A Corte confirmou a Lei 5.709 de 1971, que regulamenta o assunto, estabelecendo que estrangeiros residentes e empresas estrangeiras com autorização para operar no Brasil devem obedecer a determinadas diretrizes para a compra de terras.
A legislação impôs várias limitações, incluindo um teto de 50 módulos de exploração, requerendo autorização prévia para aquisições em áreas consideradas de segurança nacional, além do registro no Instituto Nacional de Colonização e Reforma Agrária (Incra).
A constitucionalidade da norma foi contestada na Corte por associações do setor agropecuário.
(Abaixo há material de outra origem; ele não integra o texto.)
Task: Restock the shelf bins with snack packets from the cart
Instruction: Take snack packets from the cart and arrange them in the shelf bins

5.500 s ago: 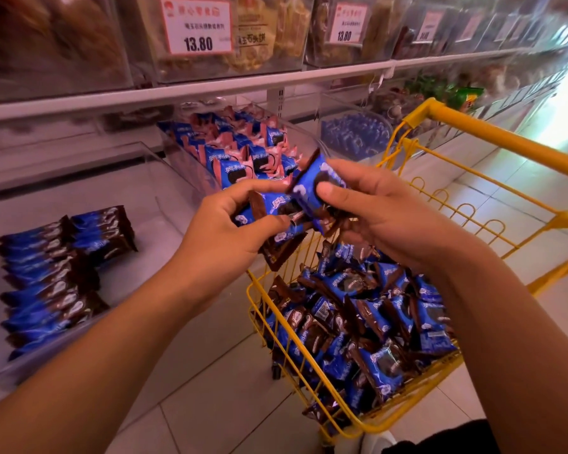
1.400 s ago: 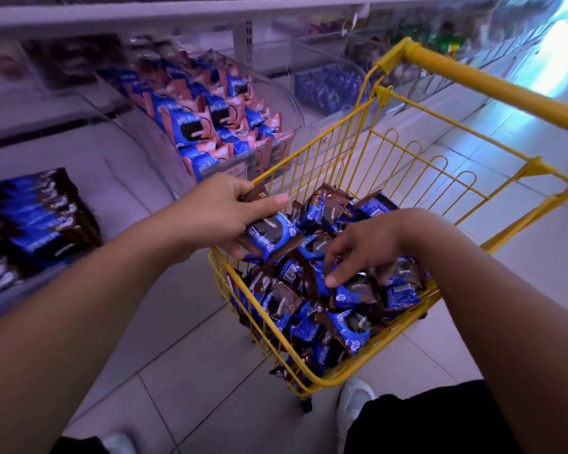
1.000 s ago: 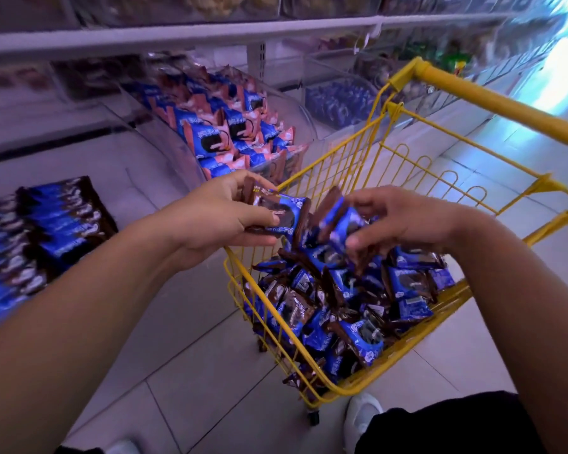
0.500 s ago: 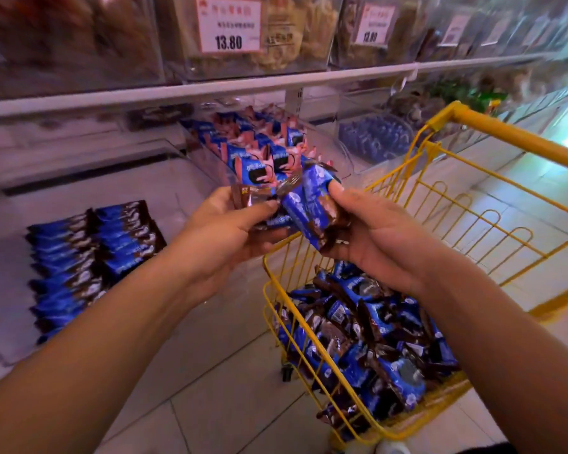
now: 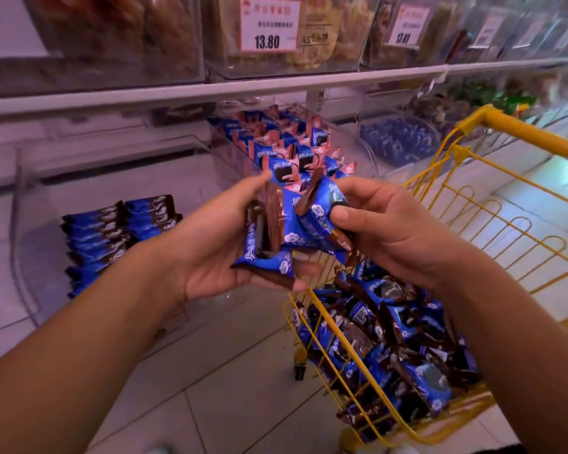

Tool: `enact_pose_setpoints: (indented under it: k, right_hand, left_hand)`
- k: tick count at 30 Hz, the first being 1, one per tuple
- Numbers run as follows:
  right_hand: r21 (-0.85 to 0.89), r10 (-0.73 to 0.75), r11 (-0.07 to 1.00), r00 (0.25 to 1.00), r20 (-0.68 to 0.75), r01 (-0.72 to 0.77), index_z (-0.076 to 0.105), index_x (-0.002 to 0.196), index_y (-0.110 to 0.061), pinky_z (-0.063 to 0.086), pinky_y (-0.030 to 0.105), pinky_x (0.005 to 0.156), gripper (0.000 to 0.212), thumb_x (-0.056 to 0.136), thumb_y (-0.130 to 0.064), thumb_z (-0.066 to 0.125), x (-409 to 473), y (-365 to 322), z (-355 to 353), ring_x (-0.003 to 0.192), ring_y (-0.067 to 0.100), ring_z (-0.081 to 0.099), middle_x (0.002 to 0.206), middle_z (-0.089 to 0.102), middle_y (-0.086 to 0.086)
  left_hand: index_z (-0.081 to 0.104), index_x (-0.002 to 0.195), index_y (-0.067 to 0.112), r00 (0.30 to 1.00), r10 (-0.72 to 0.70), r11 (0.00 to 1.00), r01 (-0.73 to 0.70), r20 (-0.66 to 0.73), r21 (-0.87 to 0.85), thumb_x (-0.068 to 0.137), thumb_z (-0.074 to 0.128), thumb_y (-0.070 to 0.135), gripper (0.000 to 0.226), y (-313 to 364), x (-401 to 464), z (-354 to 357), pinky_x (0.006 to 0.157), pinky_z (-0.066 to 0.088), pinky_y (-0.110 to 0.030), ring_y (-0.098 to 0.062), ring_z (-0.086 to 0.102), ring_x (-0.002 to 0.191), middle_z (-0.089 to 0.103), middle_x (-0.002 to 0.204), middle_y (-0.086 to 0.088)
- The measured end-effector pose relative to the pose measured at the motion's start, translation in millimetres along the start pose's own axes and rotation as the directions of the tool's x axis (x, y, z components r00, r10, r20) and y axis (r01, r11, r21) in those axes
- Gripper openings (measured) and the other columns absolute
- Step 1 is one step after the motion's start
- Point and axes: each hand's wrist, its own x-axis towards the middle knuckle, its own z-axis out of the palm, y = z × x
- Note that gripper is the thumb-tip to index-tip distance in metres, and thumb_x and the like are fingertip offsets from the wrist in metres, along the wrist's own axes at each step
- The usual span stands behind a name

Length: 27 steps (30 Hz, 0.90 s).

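- The left hand [image 5: 210, 253] holds a small stack of packets [image 5: 269, 237]. Its fingers curl under the stack and its thumb sits on top.
- The right hand [image 5: 384, 231] pinches one more packet [image 5: 318, 214] between thumb and fingers. It is pressed against the right side of the stack.
- Both hands are up in the air, above the near corner of the cart [image 5: 492, 178].
- The cart is down to the right. It has lots of packets in it.
- The bin [image 5: 30, 224] to fill is to the left and lower than the hands. It is a clear bin with a neat row of the same packets [image 5: 112, 237] lying flat in it.
- The left hand is nearer that bin. The stack has to go left and down to get there.
- The packets in the row lie with their long sides going left to right, one behind the next. The stack in the hands is tilted up on end, so I think it must be turned flat first.
- Another bin [image 5: 351, 149], just behind the hands, holds pink and blue packets. That looks like a different snack.
- I think the job is early on. The cart is quite full.
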Motion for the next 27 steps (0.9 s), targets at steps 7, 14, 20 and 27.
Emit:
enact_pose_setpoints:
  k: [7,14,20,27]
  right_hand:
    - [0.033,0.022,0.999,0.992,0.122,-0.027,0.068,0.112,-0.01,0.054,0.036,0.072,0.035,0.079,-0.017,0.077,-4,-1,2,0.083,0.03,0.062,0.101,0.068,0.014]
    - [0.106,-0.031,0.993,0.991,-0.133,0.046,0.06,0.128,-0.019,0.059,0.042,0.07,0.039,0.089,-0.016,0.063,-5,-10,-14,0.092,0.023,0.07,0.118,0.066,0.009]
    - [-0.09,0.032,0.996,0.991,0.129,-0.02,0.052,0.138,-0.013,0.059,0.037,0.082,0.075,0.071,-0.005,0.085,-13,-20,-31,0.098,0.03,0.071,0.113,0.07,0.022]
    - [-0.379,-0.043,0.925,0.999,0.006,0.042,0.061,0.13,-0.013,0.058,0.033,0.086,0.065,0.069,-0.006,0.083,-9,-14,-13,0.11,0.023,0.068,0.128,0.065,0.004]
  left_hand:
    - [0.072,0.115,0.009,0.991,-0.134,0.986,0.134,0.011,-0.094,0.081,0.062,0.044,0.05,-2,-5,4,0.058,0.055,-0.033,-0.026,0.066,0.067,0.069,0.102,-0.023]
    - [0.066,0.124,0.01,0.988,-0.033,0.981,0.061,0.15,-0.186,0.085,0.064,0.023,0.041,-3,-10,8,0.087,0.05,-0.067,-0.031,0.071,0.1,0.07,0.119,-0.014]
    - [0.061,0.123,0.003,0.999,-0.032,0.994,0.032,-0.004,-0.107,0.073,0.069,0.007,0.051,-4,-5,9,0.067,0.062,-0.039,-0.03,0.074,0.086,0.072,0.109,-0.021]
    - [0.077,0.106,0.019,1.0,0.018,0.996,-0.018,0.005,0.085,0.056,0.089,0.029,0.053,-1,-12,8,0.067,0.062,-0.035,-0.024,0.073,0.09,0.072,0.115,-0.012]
Segundo as reivindicações, apresentadas em 2015, a lei afeta as empresas nacionais de capital estrangeiro ao restringir a aquisição de terras no território nacional.
O julgamento teve início em 2021 e foi concluído nesta sessão de quinta-feira.
Por unanimidade, o plenário acompanhou o voto do relator do processo, o ex-ministro Marco Aurélio (aposentado), que se posicionou a favor da constitucionalidade da norma.
O relator destacou a necessidade das restrições para assegurar a soberania do país e sua independência. Os argumentos foram corroborados pelos demais ministros.
AGU
A Advocacia-Geral da União (AGU) se posicionou no caso como representante do governo federal.
O órgão argumentou que a lei visa proteger a soberania nacional e prevenir a especulação imobiliária no Brasil.